Já no caso das fazendas Montanha e San Diego, o entendimento da PF é que houve o crime de corrupção passiva pela venda das decisões proferidas em abril de 2019, tendo como autores os desembargadores Sergio Fernandes Martins, Divoncir Schreiner Maran, Marcos José de Brito Rodrigues e os advogados Felix Jayme Nunes da Cunha e Paulo Ricardo Fenner.
No caso das notas promissórias falsas, causado contra um engenheiro aposentado, a PF aponta que o juiz Paulo Afonso de Oliveira e o desembargador Julio Roberto Siqueira Cardoso "foram corrompidos para favorecer indevidamente a advogada Emmanuelle Alves Ferreira da Silva, esposa do magistrado aposentado Aldo Ferreira da Silva Júnior, na obtenção indevida de mais de R$ 5 milhões.
Em um dos pontos do relatório, a PF aponta possível lavagem de dinheiro por parte do desembargador aposentado Júlio Roberto Siqueira Cardoso, que teria utilizado conta bancária de um familiar para adquirir um imóvel na Bahia com dinheiro em espécie.

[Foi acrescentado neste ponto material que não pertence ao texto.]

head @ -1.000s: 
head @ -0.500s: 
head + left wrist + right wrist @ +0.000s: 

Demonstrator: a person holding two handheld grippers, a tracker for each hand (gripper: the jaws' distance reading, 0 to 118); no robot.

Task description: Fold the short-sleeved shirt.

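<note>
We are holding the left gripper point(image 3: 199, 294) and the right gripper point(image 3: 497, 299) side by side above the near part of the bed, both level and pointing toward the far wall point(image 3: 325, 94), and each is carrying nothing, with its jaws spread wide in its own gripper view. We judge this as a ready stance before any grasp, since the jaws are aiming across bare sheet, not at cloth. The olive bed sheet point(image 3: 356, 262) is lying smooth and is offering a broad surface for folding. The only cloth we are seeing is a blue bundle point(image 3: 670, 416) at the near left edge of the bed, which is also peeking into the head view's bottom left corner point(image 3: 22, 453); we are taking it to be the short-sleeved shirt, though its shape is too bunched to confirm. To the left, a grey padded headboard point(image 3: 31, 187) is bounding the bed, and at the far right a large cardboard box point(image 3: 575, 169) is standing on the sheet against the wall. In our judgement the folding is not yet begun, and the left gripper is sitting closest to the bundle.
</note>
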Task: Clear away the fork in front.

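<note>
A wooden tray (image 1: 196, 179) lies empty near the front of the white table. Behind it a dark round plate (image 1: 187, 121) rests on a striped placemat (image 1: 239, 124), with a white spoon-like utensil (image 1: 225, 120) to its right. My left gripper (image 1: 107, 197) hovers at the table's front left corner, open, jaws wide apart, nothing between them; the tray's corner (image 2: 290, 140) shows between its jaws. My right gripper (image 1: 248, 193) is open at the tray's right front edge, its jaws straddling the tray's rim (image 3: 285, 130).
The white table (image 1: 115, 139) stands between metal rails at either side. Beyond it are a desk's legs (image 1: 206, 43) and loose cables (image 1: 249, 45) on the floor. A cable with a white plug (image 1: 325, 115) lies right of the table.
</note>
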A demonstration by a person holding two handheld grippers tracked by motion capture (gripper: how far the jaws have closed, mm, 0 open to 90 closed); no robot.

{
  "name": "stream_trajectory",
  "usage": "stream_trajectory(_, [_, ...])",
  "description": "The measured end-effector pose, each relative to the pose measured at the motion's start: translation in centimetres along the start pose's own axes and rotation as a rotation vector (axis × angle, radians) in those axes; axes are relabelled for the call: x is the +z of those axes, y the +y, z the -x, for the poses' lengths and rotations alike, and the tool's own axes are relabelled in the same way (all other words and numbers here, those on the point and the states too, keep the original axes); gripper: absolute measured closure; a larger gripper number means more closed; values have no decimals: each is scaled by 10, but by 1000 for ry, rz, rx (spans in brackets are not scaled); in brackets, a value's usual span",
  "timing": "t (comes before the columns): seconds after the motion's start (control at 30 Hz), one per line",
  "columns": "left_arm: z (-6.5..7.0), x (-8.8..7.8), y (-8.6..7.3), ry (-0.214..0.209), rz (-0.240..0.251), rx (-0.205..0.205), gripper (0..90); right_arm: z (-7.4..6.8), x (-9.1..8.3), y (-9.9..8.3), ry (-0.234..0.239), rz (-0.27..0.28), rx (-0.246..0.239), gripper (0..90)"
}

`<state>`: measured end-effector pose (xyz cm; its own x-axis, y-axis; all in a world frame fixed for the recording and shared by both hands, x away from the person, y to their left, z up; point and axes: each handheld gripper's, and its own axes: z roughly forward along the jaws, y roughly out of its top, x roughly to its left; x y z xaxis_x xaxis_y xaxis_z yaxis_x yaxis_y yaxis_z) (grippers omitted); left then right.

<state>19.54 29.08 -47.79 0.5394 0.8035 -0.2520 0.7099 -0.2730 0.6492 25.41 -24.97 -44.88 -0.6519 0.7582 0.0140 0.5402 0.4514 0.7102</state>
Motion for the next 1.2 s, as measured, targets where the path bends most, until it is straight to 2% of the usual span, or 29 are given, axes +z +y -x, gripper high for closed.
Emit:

Considerada a maior investigação envolvendo magistrados em Mato Grosso do Sul, a Operação Ultima Ratio resultou, à época, no afastamento de cinco desembargadores, com uso de tornozeleira eletrônica. Posteriormente, as medidas cautelares foram revogadas. Parte dos investigados segue afastada por decisão do Conselho Nacional de Justiça, enquanto outros se aposentaram.
O caso agora está sob análise do Ministério Público Federal, que decidirá sobre o oferecimento das denúncias.